DALLO STESSO AUTORE DI “THE UNDOING” E “BIG LITTLE LIES”, UNA SERIE CHE CONFERMA LA RINASCITA DI NICOLE KIDMAN, STAVOLTA NEI PANNI NEW AGE DI UN’ALGIDA ED ENIGMATICA SANTONA DI ORIGINI RUSSE, A CAPO DI UN LUSSUOSO CENTRO BENESSERE CHE ACCOGLIE NOVE OSPITI, SCHIAVI DEI PROPRI CONFLITTI INTERIORI E ALLA RICERCA DEL BENE PIU’ PREZIOSO: LA SERENITA’. DA RITROVARE RIGOROSAMENTE OFFLINE.
NOVE PERFETTI SCONOSCIUTI (Amazon Prime)
Chiamatela formula vincente, tendenza collaudata, moda passeggera, oppure hashtag. Fatto sta che “Nove perfetti sconosciuti” si insinua nel solco già tracciato da “The Undoing” e “Big Little Lies”. Non solo perché lo showrunner è lo stesso – David E. Kelley – e perché il romanzo da cui è tratto è firmato da Liane Moriarty (già autrice, appunto. della versione cartacea di “Big Little Lies” – mentre “The Undoing” era farina del sacco di Jean Hanff Korelitz). Né perché conferma l’inarrestabile nuova carriera di Nicole Kidman, per cui è stato anche coniato un termine specifico: “Kidmanaissance”.
Come le sue due sorelle catodiche, anche la nuova serie targata Amazon Prime sceglie una cornice di lusso, una confezione estetica patinata con un interior design curatissimo in cui inserire personaggi mediamente benestanti e legati fra loro da uno spartito da suonare attorno ai capisaldi del thriller. Dopo il delitto che scuoteva le tre milf, habitué di una comunità alle prese con le sue piccole grandi bugie; e dopo i brutali inganni di coppia di “The Undoing”, a riunirsi intorno al focolare del classico mistero insondabile sono i nove sconosciuti del titolo, giunti nella Tranquillum House, gestita dalla misteriosa Masha Dmitrichenko, per ritrovare se stessi scacciando le paturnie che li perseguitano. Un cast che merita rispetto e attenzione: Michael Shannon, Bobby Cannavale, Luke Evans, Regina Hall e Melissa McCarthy sono i grandi nomi che si affiancano alla carismatica attrice australiana, che passeggia per i viali del resort con la stessa elegante leggiadria con cui veleggiava tra i viali di Central Park in “The Undoing”.

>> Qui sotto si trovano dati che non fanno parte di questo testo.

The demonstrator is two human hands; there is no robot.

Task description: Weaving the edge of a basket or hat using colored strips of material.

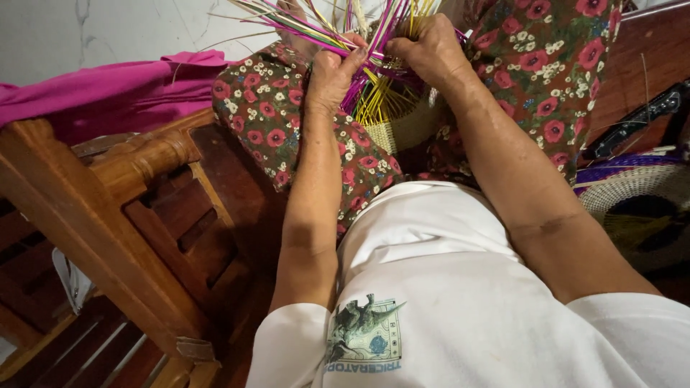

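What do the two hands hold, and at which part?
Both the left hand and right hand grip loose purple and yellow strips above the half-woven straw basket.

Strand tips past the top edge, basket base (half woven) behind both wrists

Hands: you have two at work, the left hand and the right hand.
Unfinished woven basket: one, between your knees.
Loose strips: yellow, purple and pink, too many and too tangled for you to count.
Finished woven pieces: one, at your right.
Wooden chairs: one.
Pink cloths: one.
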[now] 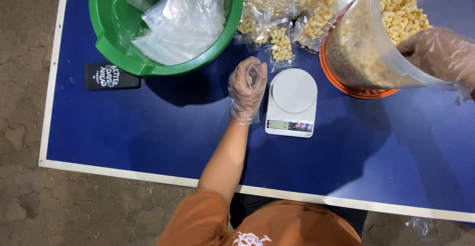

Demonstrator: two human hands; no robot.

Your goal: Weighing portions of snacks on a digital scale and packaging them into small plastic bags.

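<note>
My left hand (247, 88), in a thin clear glove, hovers just left of a white kitchen scale (292, 102) on the blue table (148, 132). Its fingers are pinched together around what looks like a few pale yellow snack pieces. My right hand (440, 53), also gloved, grips the rim of a large clear plastic container (361, 53) with an orange base. The container is tilted, full of the same snack pieces, and sits up and to the right of the scale. The scale's round plate is bare.
A green bucket (106, 43) holding empty clear plastic bags stands at the back left. Filled bags of snack pieces (282, 3) lie behind the scale, one small bag (281, 45) nearest it. A black phone (111, 76) lies by the bucket. The table's white edge runs along the front.
</note>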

Colazione alle 7, pranzo alle 12 e cena alle 19.30. Le regole sono tassative e la dieta un tassello essenziale per la ristrutturazione di se stessi fra agopuntura, massaggi, sedute di yoga, smoothie personalizzati (e dagli ingredienti sospetti) e lunghi momenti di meditazione da effettuare dentro delle fosse scavate dagli ospiti stessi, a conferma delle procedure insolite e poco ortodosse messe a punto dalla sibillina guru dal sangue sovietico e dalla personalità sociopatica, visto che sorveglia di nascosto ogni singolo ospite. Non si fatica a capire che la Dmitrichenko abbia selezionato proprio quei 9, i cui demoni interiori sembrano compensarsi fra loro, per un altro scopo. E non ci si stupisce quando dal suo passato arrivano riverberi di turbolente trasgressioni ed esperienze molto adiacenti alla morte.

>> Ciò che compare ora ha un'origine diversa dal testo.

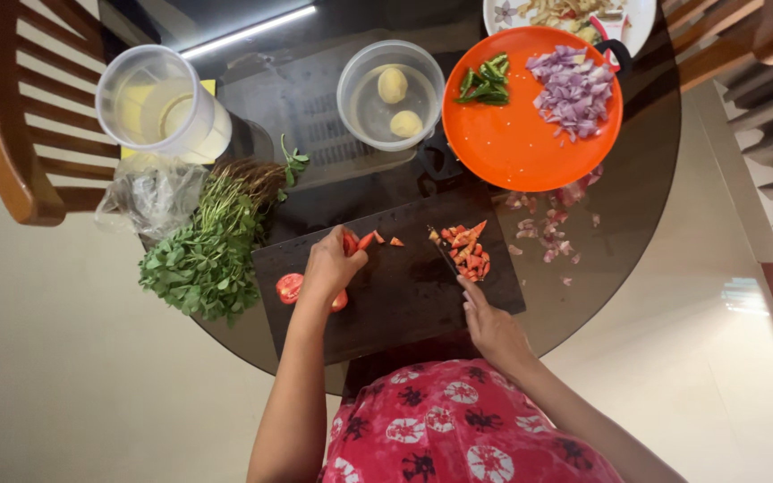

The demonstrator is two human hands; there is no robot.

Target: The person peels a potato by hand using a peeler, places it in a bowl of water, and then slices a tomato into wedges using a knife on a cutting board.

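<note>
Now, in the head view, the left hand is at the middle of the frame, its fingers closed on a piece of red tomato on the dark cutting board. A half tomato lies at the board's left edge, just beside this hand. The right hand is lower and to the right, holding a knife with fingers wrapped on the handle; the blade points up toward a small heap of chopped tomato.

At the upper left stands a clear plastic jug with pale liquid, and below it a crumpled transparent bag lies near a bunch of green leaves. At the upper middle a round clear container holds two pale round pieces. At the upper right an orange plate carries chopped purple onion and green chilli pieces.

The board's lower part is bare. The round glass table has open surface at its right edge, with some onion scraps near the board.
</note>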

Tanta carne al fuoco, malgrado il mood tipicamente vegano ed ascetico della serie che sottolinea il bisogno di nuove bussole e nuove mappe per giungere alla sperata frontiera, quella della consapevolezza, della liberazione dalla nevrosi. Roba da occidentali smarriti. E se lo strizzacervelli non basta più, ecco sbucare nuove figure intermediare con le loro promesse di magici elisir rigeneranti che profumano di incenso ma celano l’essenza sgradevole dell’inganno.

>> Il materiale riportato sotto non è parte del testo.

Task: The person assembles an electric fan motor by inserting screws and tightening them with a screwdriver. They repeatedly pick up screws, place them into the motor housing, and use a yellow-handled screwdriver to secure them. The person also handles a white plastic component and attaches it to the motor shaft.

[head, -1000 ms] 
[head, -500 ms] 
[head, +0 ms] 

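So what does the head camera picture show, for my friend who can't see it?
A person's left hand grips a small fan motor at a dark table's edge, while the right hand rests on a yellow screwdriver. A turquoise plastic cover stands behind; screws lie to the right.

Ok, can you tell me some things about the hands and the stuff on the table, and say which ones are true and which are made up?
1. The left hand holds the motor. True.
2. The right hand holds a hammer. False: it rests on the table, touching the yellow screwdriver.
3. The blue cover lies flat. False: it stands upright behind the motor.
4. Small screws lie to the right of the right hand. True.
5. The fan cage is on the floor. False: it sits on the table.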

Il ritiro dalla routine tossica a qualunque costo, per rielaborare impicci e altarini che non fanno dormire sonni tranquilli, e conquistare un’esistenza più pulita. E’ questo il vessillo che sventolano gli ospiti della Tranquillum House, dopo aver staccato un corposo assegno e firmato il consenso per accettare di finire nelle grinfie della sedicente curatrice. Anche in questa serie Kelley procede nel suo spietato sopralluogo fra le debolezze e le contraddizioni della upper class.
9 sconosciuti, 10 giorni e 8 episodi, dunque. Questi i numeri della serie che però non permette il binge-watching. Amazon rilascia infatti i primi tre episodi immediatamente, mentre per i successivi rispetta la cadenza settimanale, come nei palinsesti vecchio stampo. Del resto guarire richiede pazienza, capacità di saper aspettare e tempi di riflessione. Gli stessi che si prende la linea narrativa di “Nove perfetti sconosciuti”: un inizio lento, dilatato e ambiguo prima del decollo verso il clou della storia e la risoluzione del rebus.